La reciente decisión de suspender el proyecto de almacenamiento de energía de Colbún, valorado en US$ 1.400 millones, ha generado una gran controversia dentro del Servicio de Evaluación Ambiental (SEA). Tras la decisión del SEA regional de Antofagasta de dar término anticipado a la Evaluación de Impacto Ambiental (EIA) del proyecto, la empresa presentó un recurso que fue rechazado, lo que llevó a Colbún a suspender el desarrollo de la iniciativa.
En respuesta, la directora ejecutiva del SEA, Valentina Durán, solicitó la renuncia del director regional de Antofagasta, Ramón Guajardo, una medida que ha causado indignación entre los trabajadores del organismo.
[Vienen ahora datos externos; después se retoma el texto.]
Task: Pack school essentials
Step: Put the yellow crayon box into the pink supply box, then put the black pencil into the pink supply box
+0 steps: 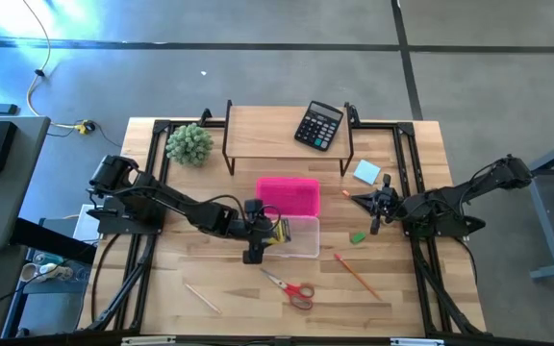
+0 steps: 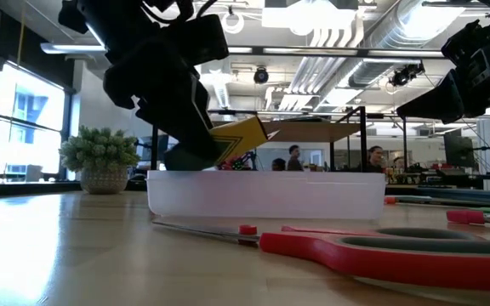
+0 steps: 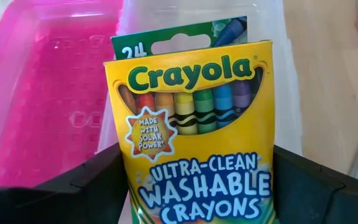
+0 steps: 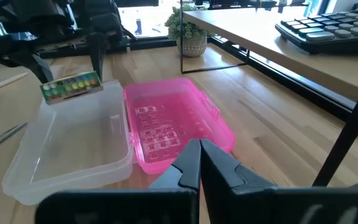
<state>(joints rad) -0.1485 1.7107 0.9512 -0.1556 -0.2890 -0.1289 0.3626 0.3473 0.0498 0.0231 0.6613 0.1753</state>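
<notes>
Crayon box [image 3: 194, 134]: flat yellow cardboard carton, glossy print, green tab on top; clamped between the left gripper [image 1: 263, 234] fingers, hanging over the clear tray's [image 4: 73, 149] edge.
Clear tray: frosted plastic, rounded corners, shallow; hinged to a pink lid [image 1: 289, 194] of translucent plastic with a raised grid pattern, lying open beside it on the shelf side.
Left wrist view: reads the printing on the carton, crayon tips in a row through the window; nowhere else legible.
Low view: shows the carton tilted, corner above the tray wall, apart from the floor of the tray.
Right wrist view: shows the tray's inside holding nothing but the carton above it.
Scissors [image 1: 291, 288]: red looped handles, thin metal blades; on the wood near the tray, on the side away from the shelf.
Pencil [image 1: 356, 274]: slim orange shaft, near the tray, beside the scissors.
Stick [image 1: 201, 298]: thin pale wood, well apart from the tray.
Eraser [image 1: 358, 236]: small green block, near the tray.
Notepad [image 1: 366, 172]: light-blue square, beside the right gripper [image 4: 199, 155].
Right gripper: fingers pressed together, empty, hovering near the pink lid.
Table [image 1: 181, 317]: pale wood planks.
</notes>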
La Asociación de Funcionarios del SEA ha señalado que la decisión de terminar la EIA fue tomada siguiendo las directrices de la dirección ejecutiva y no solo del director regional, lo que contradice las afirmaciones públicas que lo responsabilizan directamente.
La situación se complica aún más con la denuncia de que Guajardo y su equipo recibieron reconocimientos por su gestión apenas unos meses antes, lo que plantea dudas sobre los motivos reales detrás de su destitución.
Este conflicto deja entrever tensiones internas en el SEA y resalta la complejidad del proceso de evaluación ambiental en grandes proyectos de inversión, mientras Colbún evalúa los próximos pasos para su proyecto de almacenamiento de energía.